“Itu barisnya (di kertas surat suara) banyak banget. Effort-nya cukup besar, saya harus angkat-angkat kertas suara (supaya terlihat jelas nama calonnya), harus ‘ngepasin’ gambar ke bantalan, itu cukup effort,” ungkap Ajiwan.
Padahal, DIY meraih penghargaan dari Kementerian Dalam Negeri RI atas keberhasilannya dalam menyampaikan laporan kelancaran penyelenggaraan Pemilu 2024 di daerah. DIY juga menjadi provinsi pertama di Indonesia alias inisiator yang menciptakan konsep template braille untuk pemilih disabilitas. Namun, di balik pencapaian gemilang ini, masih ada suara minoritas yang merasa terabaikan dalam proses pemungutan suara.
Dodi Kaliri, penyandang disabilitas fisik pengguna kruk asal Sleman, merasa penyelenggaraan Pemilu telah mengalami perbaikan dari waktu ke waktu. Meski demikian, Dodi melihat adanya kemunduran dalam hal transparansi data pemilih pada Pemilu kali ini.
Pada Pemilu sebelumnya, pemilahan data pemilih umum dan disabilitas sudah mulai dilakukan.

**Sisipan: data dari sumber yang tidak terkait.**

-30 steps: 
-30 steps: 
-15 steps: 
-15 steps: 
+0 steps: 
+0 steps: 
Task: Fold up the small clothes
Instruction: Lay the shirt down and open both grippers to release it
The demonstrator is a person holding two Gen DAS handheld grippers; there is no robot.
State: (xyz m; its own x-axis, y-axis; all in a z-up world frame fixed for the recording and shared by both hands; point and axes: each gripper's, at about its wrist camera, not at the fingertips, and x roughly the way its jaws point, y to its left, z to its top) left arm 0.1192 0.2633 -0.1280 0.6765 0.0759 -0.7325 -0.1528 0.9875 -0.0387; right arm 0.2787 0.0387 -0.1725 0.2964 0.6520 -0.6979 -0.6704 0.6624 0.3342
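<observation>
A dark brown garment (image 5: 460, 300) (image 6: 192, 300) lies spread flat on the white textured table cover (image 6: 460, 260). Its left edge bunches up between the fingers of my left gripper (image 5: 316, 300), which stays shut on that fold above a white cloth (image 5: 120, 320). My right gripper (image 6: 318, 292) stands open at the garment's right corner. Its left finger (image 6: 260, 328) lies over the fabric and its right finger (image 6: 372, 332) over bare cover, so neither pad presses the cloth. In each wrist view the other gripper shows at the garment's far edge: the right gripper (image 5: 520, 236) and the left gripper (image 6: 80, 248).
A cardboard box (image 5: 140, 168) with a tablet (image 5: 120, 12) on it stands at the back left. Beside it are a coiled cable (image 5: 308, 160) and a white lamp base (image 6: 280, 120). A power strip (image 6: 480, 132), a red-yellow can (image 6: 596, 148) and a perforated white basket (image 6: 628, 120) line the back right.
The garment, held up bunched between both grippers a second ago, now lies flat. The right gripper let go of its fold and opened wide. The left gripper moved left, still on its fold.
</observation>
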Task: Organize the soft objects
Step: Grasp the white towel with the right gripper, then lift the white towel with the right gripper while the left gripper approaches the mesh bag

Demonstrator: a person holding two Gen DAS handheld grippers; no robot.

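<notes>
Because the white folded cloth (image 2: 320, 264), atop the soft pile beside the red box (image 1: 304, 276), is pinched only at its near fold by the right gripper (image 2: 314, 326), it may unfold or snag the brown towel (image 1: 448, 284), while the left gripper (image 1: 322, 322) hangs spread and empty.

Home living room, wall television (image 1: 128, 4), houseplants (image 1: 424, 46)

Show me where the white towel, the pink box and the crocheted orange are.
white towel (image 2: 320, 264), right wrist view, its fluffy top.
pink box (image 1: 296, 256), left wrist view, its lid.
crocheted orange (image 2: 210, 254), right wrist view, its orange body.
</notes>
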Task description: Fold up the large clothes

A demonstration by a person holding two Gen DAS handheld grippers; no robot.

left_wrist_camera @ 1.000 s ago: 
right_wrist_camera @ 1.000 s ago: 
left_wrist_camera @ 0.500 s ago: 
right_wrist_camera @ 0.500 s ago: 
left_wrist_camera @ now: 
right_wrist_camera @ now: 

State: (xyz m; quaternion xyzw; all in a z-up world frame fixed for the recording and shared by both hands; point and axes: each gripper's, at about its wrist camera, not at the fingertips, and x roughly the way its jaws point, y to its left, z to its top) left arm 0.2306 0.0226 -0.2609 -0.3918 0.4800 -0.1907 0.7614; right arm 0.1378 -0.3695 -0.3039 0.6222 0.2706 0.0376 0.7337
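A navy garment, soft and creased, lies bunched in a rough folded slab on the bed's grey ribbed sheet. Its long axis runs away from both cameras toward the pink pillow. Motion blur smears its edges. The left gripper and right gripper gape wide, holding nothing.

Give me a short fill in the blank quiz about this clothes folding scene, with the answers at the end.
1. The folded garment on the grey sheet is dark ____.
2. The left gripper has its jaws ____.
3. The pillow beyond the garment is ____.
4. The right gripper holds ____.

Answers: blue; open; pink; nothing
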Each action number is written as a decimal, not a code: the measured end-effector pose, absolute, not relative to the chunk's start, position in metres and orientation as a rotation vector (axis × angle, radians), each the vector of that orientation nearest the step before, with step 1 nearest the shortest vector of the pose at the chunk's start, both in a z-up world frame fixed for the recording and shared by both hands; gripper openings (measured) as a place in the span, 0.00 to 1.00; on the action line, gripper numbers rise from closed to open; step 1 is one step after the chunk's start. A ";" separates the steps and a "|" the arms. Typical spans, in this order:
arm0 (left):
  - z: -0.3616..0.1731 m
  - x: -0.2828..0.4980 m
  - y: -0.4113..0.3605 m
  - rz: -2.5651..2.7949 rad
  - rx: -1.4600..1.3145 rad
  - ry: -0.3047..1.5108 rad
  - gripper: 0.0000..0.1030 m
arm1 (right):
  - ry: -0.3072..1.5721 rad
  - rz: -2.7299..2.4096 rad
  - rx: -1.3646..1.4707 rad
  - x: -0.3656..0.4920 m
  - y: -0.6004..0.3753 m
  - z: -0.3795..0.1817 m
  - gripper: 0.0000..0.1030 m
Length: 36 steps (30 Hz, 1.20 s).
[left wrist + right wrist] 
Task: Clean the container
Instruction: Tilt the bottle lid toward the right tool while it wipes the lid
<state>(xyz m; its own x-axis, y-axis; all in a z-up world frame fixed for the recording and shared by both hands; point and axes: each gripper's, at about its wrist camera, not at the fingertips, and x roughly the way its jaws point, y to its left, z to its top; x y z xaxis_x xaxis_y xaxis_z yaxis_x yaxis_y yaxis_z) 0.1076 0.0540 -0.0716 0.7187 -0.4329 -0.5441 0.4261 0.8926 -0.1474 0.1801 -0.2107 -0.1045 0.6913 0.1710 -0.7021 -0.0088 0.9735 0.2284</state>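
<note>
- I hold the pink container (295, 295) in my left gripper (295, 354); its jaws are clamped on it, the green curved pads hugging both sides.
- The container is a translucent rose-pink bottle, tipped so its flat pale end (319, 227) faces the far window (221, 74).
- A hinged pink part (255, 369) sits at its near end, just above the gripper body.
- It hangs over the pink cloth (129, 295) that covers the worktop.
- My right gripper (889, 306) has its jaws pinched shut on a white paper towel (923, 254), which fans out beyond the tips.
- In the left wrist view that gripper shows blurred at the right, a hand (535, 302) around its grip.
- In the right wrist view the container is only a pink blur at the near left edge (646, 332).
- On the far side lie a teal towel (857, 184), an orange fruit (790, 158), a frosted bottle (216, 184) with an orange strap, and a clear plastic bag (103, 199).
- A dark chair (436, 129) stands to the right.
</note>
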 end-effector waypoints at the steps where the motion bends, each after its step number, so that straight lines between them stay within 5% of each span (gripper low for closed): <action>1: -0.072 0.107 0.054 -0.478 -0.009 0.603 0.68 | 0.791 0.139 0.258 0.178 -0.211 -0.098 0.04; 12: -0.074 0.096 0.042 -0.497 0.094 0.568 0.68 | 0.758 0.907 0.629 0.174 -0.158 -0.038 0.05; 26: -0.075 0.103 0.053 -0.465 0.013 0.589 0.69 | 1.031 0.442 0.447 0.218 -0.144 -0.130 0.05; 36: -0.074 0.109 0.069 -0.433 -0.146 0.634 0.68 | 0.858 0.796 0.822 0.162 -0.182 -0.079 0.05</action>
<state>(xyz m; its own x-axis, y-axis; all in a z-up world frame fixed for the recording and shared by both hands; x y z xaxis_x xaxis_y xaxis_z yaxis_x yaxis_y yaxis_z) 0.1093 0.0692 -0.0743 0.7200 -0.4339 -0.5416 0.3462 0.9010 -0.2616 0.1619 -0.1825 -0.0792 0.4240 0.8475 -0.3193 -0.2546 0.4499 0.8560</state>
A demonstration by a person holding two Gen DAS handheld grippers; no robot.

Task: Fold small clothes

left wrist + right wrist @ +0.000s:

Saat hari H pemilihan, ia juga menemukan kode khusus untuk disabilitas tercantum di Daftar Pemilih Tetap (DPT) yang ditempel di dinding TPS. Hal ini memudahkan petugas untuk mengetahui jumlah dan ragam disabilitas pemilih di TPS tersebut, sehingga mereka bisa siap melayani sesuai kebutuhan. Namun, pada Pemilu 2024, data disabilitas tersebut justru tidak dimunculkan. Dodi menilai ini sebagai suatu kemunduran yang dapat menyebabkan miskomunikasi antara petugas di TPS pada hari pemungutan suara.

"Ketika data tidak dimunculkan ragam disabilitasnya, ini bisa menjadi persoalan. Iya kalau petugas TPS kenal dengan warganya, kalau yang tidak kenal, dia tidak akan tahu kebutuhan disabilitas apa," ungkap Dodi.
Misalnya ada seorang pemilih disabilitas tuli yang hadir di TPS. Jika petugas TPS tidak mengetahui keberadaan pemilih disabilitas tuli tersebut, mereka mungkin akan terus memanggil namanya untuk masuk ke dalam bilik, namun si pemilih tidak akan mendengar panggilan tersebut karena keterbatasan yang dimilikinya. Menurut Dodi, hal detail inilah yang sebaiknya diperhatikan betul oleh penyelenggara Pemilu untuk memberikan rasa adil bagi para penyandang disabilitas.
"Penyelenggaraan sudah relatif baik, hanya pemantauan masih kurang. Kalau lihat dari pelanggaran Pemilu dalam rangka Pemilu ramah difabel itu pelanggarannya lebih bayak di tingkat TPS," imbuhnya.
Ini dialami Inna Hanifah, seorang pemilih disabilitas tuli asal Gunungkidul, yang menceritakan betapa sulitnya menyalurkan suara. Selama ini, ia selalu dimasukkan ke dalam DPT umum, bukan DPT khusus disabilitas yang didata ragam disabilitasnya. Petugas pemutakhiran data yang datang ke rumahnya hanya mendata jumlah anggota keluarga yang sudah memenuhi usia pemilih tanpa menanyakan kebutuhan khusus Inna sebagai penyandang disabilitas. Secara fisik, Inna memang terlihat seperti pemilih umum tanpa kebutuhan khusus.
Kesulitan ini semakin terasa ketika ia baru pindah ke Gunungkidul beberapa tahun lalu; tidak ada warga yang mengenalnya, sehingga tidak ada yang mengetahui kebutuhan khususnya. Wanita berusia 41 tahun ini selalu didampingi oleh ibunya yang membantunya saat pencoblosan dan memberikan arahan.
“Kalau di daerah boro-boro ada identifikasi gitu, cuma didata dapat DPT aja tidak ada khusus disabilitas,” keluh Inna.